Using ZFS to Version Control Large Datasets

Imagine you are a machine learning engineer. You're dealing with large datasets.

You are about to perform a large scale change to the data. Or even a small change.

You wish you had your data under version control. You wish you had a git for data.

But the data is too big for git. So you usually just backup via a copy.

But here comes ZFS to the rescue! The advantage of using ZFS is that you can take advantage of its copy on write feature.

You need to create a dataset first:

# assuming your root pool is called rpool
zfs create rpool/data

# if you are using legacy mount
# you also need to use this
# otherwise rpool/data is already mounted under where rpool is mounted
mkdir --parents /tmp/data && \
mount -t zfs rpool/data /tmp/data

Now you need put your data into rpool/data. Once you have done this, you take a snapshot.

zfs snapshot rpool/data@1

Now you can work on it the data. At any time you can rollback to rpool/data@1.

zfs rollback rpool/data@1

You can checkpoint your work by creating extra snapshots:

# do this every time you reach a milestone of changes
zfs snapshot rpool/data@2
zfs snapshot rpool/data@3

What if you want to work on a different variation of the same data?

You just fork!

zfs clone rpool/data@2 rpool/data2
# you may need to mount rpool/data2

You can then work on rpool/data2. If you decide that this clone should be the primary dataset, you can promote it:

zfs promote rpool/data2

Once you are done, you can destroy all clones, snapshots and datasets in that order.

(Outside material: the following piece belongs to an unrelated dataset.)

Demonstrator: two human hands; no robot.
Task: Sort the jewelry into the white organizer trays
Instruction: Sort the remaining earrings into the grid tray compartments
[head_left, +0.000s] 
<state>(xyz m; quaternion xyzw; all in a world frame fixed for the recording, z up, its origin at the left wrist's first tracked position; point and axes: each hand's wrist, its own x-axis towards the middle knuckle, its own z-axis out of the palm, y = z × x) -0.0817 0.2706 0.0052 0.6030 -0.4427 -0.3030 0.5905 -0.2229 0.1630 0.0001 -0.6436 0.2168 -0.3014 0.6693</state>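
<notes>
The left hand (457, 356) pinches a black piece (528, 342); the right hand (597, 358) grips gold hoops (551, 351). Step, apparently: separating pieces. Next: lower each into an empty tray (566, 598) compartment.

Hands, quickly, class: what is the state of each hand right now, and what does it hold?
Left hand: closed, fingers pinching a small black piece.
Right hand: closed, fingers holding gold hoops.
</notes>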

The only problem with all of this, is that you need to be on a ZFS system. You may need to use sudo for all of the above. You need to copy the data into the mounted dataset at the beginning. And you may also need to tedious mounting. There's no way to easily turn a directory into a zfs dataset. You have to first move that directory somewhere else. Then create the dataset with that path.

Since I have a rpool and rpool/tmp already. I would create an extra dataset just for these kinds of things. Something like rpool/data. Then inside create sub-datasets for specific workspaces. Like rpool/data/satellite-imagery.

One just has to remember that the dataset names are not directly mapped to the filesystem. Where you can mount rpool/data/satellite-imagery anywhere.

Alternatively you could create a /data directory, and put everything there.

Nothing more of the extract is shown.